The general director of Maison Benoît Labre observes a real gap between the scale of the needs in terms of supervised consumption and the way in which the situation is managed by the government. “The fact remains that these spaces will have to see the light of day, whether the general population is happy or not. We will have to act, [les surdoses] are not going well, and not just on the street,” she notes.

In the next year, the community organization Dopamine, in the borough of Mercier–Hochelaga-Maisonneuve, also hopes to welcome an annex in the backyard of its establishment on rue Ontario Est that will allow inhalation under supervision.

Its general director, Martin Pagé, has observed the ravages of stimulants for many years, and he believes that the metropolis is far behind. “It took a year before consolidating services [d’injection] which have existed since 2017 and which have proven themselves, even scientifically.

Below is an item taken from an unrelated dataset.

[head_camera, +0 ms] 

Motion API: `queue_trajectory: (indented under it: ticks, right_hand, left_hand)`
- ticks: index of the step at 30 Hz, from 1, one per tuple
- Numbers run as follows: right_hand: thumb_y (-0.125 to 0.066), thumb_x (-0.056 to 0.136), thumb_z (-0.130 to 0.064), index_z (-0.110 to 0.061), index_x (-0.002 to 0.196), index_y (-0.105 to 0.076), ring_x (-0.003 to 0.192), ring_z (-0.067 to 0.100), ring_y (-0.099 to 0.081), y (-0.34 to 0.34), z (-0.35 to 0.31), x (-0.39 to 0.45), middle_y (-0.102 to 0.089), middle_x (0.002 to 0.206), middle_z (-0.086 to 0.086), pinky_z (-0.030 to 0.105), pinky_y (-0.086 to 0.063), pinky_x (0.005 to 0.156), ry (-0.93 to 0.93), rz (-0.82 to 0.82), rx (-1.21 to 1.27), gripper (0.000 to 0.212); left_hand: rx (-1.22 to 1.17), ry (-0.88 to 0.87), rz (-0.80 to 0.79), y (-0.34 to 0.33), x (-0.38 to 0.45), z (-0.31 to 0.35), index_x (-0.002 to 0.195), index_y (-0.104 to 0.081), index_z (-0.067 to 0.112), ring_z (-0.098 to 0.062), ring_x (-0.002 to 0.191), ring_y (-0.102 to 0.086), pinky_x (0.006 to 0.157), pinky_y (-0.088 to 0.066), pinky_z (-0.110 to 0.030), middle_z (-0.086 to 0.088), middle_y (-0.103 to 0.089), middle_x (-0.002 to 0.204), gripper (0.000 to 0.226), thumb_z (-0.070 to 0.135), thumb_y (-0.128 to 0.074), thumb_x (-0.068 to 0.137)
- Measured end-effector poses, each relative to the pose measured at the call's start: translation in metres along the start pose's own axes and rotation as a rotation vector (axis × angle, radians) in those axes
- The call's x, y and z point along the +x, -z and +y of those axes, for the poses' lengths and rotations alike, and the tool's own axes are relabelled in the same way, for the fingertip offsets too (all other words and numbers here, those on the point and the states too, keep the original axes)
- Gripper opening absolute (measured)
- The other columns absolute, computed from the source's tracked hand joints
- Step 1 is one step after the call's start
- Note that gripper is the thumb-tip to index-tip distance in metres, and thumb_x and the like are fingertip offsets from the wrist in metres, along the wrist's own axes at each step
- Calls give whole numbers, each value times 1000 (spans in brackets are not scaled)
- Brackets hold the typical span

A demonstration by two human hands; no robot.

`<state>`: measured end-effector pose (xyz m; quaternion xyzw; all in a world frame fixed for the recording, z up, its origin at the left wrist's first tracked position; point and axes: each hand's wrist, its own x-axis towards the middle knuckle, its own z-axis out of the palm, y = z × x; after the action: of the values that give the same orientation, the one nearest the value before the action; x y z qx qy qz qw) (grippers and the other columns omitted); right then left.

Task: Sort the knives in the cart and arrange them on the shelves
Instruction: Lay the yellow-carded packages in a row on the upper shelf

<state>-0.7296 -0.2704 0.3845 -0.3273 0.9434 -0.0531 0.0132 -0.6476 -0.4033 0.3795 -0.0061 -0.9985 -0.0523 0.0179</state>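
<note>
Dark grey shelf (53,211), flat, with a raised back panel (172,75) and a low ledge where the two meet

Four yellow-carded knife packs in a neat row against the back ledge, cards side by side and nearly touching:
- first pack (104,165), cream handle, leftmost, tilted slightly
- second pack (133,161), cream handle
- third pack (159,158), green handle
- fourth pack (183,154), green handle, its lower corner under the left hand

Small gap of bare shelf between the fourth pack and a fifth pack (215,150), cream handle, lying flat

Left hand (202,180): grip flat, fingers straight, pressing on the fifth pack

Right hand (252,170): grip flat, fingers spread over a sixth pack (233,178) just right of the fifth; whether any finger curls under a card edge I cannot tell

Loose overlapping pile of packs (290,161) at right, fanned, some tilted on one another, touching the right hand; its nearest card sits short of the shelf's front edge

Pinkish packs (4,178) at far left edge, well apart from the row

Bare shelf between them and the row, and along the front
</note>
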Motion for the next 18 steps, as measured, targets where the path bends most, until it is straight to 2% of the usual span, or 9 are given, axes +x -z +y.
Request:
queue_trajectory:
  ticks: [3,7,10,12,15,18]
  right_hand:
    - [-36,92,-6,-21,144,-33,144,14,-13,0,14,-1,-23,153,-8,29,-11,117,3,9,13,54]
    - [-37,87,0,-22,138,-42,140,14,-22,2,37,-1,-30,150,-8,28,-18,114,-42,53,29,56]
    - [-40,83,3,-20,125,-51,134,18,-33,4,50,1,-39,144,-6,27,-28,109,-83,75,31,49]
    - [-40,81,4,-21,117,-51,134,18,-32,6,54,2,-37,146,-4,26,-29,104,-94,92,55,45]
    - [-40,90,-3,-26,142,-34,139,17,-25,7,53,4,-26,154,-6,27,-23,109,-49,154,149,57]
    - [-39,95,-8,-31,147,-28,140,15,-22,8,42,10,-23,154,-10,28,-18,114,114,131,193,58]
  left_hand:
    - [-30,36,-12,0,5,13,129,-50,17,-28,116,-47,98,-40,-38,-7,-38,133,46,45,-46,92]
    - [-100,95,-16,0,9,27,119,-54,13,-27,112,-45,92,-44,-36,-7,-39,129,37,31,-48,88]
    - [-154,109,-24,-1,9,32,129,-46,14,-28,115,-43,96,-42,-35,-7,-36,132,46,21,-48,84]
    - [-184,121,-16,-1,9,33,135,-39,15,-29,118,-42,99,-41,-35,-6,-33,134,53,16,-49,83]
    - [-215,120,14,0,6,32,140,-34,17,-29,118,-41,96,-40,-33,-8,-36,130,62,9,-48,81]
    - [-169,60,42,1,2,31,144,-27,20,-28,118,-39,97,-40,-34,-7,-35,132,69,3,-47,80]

But there, we must leave with our pilgrim’s staff for stimulants and consumption by inhalation. How can you be so late and not have seen this coming? We are going to work in a hurry once again,” he laments.

Witnesses to the effectiveness of supervised injection centers, the stakeholders interviewed by The duty believe that more overdoses could be avoided if the service offering was improved.

“Currently, if there were no such services, consumers would be in the alleys, they would be elsewhere, […] then perhaps many lives were lost. […] One of the reasons why people consume in plain sight, in public spaces, is that if they overdose, they do not want to die: they want to be saved,” recalls police officer Balogh.